### Exercise instructions
Word for word, print out all of the data, omitting every image.

### Data provided

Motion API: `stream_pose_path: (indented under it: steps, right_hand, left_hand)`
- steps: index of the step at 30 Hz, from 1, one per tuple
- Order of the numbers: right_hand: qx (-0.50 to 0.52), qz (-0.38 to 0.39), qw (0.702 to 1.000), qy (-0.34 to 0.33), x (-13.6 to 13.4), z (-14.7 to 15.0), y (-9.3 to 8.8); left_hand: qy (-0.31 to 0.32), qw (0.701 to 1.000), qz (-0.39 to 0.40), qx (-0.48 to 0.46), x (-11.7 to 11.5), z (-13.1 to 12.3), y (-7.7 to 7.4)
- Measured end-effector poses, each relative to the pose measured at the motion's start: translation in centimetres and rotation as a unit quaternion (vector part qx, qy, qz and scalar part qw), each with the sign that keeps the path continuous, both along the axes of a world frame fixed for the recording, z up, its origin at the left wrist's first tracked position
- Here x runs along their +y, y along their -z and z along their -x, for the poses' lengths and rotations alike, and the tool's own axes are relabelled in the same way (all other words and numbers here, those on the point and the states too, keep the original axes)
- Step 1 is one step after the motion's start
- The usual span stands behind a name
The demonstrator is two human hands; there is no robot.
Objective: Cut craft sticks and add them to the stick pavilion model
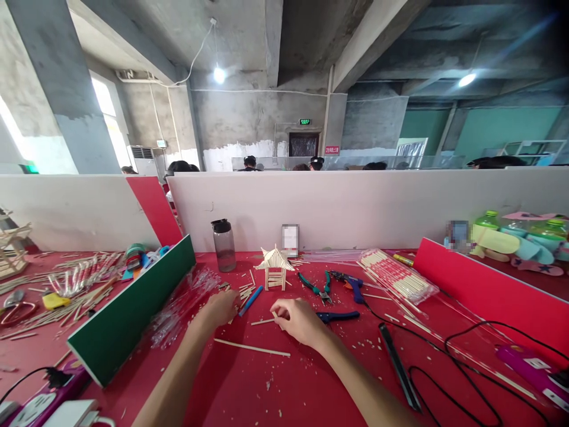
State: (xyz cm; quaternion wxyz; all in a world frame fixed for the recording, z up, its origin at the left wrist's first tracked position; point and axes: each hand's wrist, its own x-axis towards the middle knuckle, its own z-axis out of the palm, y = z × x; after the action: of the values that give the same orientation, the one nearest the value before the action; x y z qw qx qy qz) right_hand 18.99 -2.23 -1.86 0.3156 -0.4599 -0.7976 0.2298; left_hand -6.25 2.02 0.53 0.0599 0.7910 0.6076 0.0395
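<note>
A small pavilion model of pale wooden sticks (275, 270) stands upright at the middle of the red table. My right hand (297, 320) is in front of it, thumb and fingers curled in a pinch around the end of a short wooden stick (262, 322), which points left. To the left, my left hand (223, 307) reaches down by a scatter of short cut sticks (247, 292); its fingertips are mostly hidden, so any hold there is unclear. Between the hands lies a blue pen (251, 301). A longer wooden stick (252, 347) rests nearer to me.
Green-handled pliers (316, 289), a blue glue gun (353, 287) with a black cord, a blue-handled tool (338, 316) and a black cutter knife (399, 367) lie right. Behind stand a bottle (223, 246) and packed sticks (398, 276). A green board (133, 311) and red board (489, 296) flank the space.
</note>
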Motion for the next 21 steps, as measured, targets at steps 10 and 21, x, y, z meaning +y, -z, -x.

### Exercise output
Motion API: `stream_pose_path: (indented under it: steps, right_hand, left_hand)`
- steps: index of the step at 30 Hz, from 1, one per tuple
- Order of the numbers: right_hand: qx (-0.50 to 0.52), qz (-0.38 to 0.39), qw (0.702 to 1.000), qy (-0.34 to 0.33), x (-13.6 to 13.4), z (-14.7 to 15.0), y (-9.3 to 8.8); left_hand: qy (-0.31 to 0.32), qw (0.701 to 1.000), qz (-0.39 to 0.40), qx (-0.48 to 0.46), x (-11.7 to 11.5), z (-13.1 to 12.3), y (-7.7 to 7.4)
- Measured end-effector poses, each relative to the pose measured at the motion's start: translation in centimetres and rotation as a unit quaternion (vector part qx, qy, qz and scalar part qw), each with the sign that keeps the path continuous, both along the axes of a world frame fixed for the recording, z up, its origin at the left wrist's first tracked position
- Here x runs along their +y, y along their -z and z along their -x, for the poses' lengths and rotations alike, and the tool's own axes are relabelled in the same way (all other words and numbers here, those on the point and the states too, keep the original axes)
- Step 1 is one step after the motion's start
- The usual span stands behind a name
The demonstrator is two human hands; there is no robot.
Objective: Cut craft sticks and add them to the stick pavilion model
State: (xyz cm; quaternion wxyz; all in a world frame fixed for the recording, z up, its origin at the left wrist's first tracked position; point and axes: each hand's wrist, its own x-axis towards the middle knuckle, its own z-axis out of the palm, y = z × x; after the action: of the values that give the same orientation, the one nearest the value before the action; x y z qw qx qy qz) right_hand 18.99 -2.23 -1.86 0.3156 -0.4599 -0.7976 0.2298; left_hand -6.25 2.02 0.53 0.0599 0.7910 0.6076 0.0395
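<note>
A small pavilion model of pale wooden sticks (275, 270) stands upright at the middle of the red table. My right hand (297, 320) is in front of it, thumb and fingers curled in a pinch around the end of a short wooden stick (262, 322), which points left. To the left, my left hand (223, 307) reaches down by a scatter of short cut sticks (247, 292); its fingertips are mostly hidden, so any hold there is unclear. Between the hands lies a blue pen (251, 301). A longer wooden stick (252, 347) rests nearer to me.
Green-handled pliers (316, 289), a blue glue gun (353, 287) with a black cord, a blue-handled tool (338, 316) and a black cutter knife (399, 367) lie right. Behind stand a bottle (223, 246) and packed sticks (398, 276). A green board (133, 311) and red board (489, 296) flank the space.
</note>
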Motion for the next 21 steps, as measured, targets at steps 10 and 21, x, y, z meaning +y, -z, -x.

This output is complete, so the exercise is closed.